What to do
Below are some records. Return exactly the lines from the one containing "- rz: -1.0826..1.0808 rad" through the one containing "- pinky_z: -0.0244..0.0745", both included, and only those.

----- Records for the task -----

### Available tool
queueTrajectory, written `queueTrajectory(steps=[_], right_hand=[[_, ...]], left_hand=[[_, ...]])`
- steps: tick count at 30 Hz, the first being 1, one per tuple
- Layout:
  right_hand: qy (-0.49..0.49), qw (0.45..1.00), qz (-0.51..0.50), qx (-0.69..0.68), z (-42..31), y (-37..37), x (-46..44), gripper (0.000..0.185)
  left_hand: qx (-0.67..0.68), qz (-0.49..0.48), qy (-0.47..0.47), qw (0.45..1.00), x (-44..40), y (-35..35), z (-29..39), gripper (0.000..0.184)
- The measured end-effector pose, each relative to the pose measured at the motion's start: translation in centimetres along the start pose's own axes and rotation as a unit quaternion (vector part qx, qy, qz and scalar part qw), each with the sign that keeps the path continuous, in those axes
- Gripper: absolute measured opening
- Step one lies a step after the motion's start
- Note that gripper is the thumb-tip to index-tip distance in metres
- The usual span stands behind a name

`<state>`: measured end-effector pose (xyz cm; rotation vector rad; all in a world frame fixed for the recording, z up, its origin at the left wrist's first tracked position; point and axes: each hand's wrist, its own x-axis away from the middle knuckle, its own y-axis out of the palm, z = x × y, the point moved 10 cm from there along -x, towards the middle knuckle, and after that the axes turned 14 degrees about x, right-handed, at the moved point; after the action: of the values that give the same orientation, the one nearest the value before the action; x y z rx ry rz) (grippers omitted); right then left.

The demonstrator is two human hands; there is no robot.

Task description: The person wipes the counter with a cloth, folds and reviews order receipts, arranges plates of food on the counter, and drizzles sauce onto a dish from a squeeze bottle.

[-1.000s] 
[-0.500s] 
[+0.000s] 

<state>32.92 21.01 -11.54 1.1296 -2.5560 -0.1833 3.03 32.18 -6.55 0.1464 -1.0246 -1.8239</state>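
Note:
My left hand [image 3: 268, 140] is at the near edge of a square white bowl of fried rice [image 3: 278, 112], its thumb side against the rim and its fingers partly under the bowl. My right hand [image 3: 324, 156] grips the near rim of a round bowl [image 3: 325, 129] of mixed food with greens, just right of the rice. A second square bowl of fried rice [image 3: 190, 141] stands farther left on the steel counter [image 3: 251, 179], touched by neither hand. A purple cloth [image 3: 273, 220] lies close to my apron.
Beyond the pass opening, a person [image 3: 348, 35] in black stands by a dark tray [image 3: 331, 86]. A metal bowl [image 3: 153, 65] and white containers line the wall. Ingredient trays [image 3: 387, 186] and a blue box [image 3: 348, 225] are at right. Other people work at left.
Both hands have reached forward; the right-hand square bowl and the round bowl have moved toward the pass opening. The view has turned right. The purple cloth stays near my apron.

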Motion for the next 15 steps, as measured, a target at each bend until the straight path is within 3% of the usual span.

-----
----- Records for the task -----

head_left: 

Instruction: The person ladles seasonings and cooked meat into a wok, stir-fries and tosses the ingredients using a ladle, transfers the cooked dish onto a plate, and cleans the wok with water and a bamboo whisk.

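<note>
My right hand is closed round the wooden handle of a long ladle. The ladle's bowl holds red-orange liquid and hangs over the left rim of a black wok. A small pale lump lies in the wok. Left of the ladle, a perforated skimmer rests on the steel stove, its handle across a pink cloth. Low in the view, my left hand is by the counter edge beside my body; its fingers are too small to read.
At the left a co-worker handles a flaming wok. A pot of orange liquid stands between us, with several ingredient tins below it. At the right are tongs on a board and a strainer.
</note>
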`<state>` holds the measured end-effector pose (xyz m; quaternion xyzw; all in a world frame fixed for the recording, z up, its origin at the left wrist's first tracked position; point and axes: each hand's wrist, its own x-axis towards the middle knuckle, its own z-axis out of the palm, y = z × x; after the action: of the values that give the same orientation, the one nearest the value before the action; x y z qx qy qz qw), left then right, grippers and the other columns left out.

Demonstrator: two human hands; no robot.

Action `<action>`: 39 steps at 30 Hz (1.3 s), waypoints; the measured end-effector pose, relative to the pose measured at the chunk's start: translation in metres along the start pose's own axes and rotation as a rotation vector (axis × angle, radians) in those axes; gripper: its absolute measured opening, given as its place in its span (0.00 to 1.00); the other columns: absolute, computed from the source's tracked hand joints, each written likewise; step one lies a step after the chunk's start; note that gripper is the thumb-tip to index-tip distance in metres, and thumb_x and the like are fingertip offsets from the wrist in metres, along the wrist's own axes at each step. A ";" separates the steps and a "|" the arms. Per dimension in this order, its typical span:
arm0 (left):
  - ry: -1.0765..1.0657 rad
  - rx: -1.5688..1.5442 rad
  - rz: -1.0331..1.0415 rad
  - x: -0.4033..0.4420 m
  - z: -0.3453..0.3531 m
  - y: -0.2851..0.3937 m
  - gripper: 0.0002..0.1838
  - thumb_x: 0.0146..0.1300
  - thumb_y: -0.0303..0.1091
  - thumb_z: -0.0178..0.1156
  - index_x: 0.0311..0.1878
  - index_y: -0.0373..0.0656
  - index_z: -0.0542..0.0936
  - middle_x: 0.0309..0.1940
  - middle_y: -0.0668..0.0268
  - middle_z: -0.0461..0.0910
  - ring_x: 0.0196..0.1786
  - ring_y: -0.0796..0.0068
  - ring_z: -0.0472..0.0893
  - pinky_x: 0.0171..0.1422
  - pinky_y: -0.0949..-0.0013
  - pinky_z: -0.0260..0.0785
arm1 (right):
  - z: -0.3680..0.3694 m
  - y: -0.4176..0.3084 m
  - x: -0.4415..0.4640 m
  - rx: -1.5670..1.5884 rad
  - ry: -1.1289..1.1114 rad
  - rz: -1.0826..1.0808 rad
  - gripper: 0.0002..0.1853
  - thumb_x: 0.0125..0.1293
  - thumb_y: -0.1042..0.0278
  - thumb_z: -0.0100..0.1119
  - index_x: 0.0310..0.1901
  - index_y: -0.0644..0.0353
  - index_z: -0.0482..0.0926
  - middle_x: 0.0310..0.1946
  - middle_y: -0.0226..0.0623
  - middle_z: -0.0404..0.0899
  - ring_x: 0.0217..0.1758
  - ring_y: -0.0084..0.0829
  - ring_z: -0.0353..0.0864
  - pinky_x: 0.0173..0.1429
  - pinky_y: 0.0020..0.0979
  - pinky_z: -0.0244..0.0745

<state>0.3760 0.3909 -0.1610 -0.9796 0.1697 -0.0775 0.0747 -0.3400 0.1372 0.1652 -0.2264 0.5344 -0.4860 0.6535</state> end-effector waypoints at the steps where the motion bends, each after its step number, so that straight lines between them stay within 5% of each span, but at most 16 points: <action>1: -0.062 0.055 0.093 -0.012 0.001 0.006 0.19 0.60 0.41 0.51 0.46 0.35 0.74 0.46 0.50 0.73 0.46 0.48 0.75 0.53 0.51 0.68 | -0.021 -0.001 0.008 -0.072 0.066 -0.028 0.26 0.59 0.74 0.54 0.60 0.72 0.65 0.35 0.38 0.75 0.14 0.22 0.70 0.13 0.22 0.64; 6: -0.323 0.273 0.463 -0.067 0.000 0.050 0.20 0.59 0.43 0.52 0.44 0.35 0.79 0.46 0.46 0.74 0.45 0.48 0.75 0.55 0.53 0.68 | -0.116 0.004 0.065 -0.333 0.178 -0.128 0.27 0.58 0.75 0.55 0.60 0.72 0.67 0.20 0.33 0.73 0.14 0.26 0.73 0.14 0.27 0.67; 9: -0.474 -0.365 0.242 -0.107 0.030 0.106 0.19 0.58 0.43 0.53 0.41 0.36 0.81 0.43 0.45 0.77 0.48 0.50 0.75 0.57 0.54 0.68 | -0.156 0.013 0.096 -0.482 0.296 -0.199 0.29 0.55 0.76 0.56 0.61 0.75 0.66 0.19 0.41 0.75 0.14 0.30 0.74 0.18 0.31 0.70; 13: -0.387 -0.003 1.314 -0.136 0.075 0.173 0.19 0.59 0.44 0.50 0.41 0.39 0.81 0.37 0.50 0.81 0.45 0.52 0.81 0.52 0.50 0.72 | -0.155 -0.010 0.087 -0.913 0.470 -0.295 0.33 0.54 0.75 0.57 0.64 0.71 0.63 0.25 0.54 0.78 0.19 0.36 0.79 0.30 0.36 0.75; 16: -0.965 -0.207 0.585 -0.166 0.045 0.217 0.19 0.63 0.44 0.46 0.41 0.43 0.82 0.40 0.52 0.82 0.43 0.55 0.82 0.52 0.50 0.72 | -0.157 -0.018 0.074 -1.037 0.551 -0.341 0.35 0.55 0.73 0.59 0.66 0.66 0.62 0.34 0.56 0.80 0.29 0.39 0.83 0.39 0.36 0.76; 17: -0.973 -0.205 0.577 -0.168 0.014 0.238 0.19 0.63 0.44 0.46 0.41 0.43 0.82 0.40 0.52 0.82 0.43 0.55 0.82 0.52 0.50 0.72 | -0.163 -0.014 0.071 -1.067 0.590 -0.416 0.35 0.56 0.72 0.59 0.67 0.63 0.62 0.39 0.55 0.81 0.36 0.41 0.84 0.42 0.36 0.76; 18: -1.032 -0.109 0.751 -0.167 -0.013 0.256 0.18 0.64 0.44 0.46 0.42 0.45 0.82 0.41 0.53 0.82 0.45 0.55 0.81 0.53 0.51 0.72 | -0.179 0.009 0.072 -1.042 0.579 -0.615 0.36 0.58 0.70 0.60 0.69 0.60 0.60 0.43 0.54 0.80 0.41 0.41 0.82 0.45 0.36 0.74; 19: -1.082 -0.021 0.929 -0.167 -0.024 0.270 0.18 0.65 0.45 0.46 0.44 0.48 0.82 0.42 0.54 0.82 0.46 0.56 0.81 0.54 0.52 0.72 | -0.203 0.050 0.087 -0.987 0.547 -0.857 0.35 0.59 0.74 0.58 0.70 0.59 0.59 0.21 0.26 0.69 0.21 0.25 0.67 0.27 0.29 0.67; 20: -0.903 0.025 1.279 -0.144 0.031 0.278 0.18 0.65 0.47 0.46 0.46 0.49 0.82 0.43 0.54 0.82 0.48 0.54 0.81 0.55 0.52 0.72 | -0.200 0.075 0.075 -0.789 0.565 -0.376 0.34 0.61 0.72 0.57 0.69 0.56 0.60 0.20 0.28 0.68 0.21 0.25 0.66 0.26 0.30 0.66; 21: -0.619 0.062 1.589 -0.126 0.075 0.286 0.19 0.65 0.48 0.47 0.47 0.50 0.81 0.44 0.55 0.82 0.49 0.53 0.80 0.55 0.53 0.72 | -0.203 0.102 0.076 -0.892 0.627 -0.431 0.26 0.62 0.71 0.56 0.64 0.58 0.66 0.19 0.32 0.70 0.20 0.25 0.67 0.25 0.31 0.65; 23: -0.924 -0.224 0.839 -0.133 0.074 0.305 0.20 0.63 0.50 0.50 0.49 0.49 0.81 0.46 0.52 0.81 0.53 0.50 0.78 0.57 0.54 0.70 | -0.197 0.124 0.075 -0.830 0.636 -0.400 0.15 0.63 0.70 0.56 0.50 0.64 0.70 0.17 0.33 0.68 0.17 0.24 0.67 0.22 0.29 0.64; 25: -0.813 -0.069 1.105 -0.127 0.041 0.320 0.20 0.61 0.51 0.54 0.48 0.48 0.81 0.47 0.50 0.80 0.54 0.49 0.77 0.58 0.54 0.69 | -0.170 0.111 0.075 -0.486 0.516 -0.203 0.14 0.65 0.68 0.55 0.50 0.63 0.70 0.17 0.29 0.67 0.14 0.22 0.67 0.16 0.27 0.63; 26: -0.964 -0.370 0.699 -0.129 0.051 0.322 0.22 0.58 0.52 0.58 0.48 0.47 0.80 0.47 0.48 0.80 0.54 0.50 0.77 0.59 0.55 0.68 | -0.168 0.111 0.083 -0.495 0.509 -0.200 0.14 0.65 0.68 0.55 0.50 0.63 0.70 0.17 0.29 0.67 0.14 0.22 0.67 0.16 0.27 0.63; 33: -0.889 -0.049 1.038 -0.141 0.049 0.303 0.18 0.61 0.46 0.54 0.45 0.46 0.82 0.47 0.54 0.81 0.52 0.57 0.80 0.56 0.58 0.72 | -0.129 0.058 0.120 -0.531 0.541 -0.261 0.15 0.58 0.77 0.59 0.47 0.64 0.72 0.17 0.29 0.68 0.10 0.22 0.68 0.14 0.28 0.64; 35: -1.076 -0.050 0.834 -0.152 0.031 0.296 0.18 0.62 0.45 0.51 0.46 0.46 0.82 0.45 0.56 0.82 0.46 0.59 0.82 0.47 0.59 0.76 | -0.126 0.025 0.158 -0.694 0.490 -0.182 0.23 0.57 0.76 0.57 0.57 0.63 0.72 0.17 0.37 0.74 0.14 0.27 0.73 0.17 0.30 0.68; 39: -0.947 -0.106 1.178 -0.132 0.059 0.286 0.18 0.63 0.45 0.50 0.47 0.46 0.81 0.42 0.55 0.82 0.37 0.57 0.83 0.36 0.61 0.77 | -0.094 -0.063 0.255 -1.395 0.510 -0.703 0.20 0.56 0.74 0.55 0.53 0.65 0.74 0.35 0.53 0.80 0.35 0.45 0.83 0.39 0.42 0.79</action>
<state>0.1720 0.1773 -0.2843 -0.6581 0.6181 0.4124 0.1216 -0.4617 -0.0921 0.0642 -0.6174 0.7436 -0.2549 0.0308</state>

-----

Result of the exercise
  - rz: -1.0826..1.0808 rad
  - gripper: 0.0002..0.1853
  - thumb_x: 0.0125..0.1293
  - thumb_y: -0.1042..0.0278
  - thumb_z: -0.0100..0.1119
  - index_x: 0.0310..0.1901
  - index_y: -0.0644..0.0353
  - index_z: -0.0482..0.0926
  - middle_x: 0.0310..0.1946
  - middle_y: -0.0226..0.0623
  - middle_z: -0.0404..0.0899
  - ring_x: 0.0217..0.1758
  - ring_y: -0.0084..0.0829
  - ring_z: -0.0353..0.0864
  - pinky_x: 0.0173..0.1429
  - pinky_y: 0.0020..0.0979
  - pinky_z: -0.0244..0.0745

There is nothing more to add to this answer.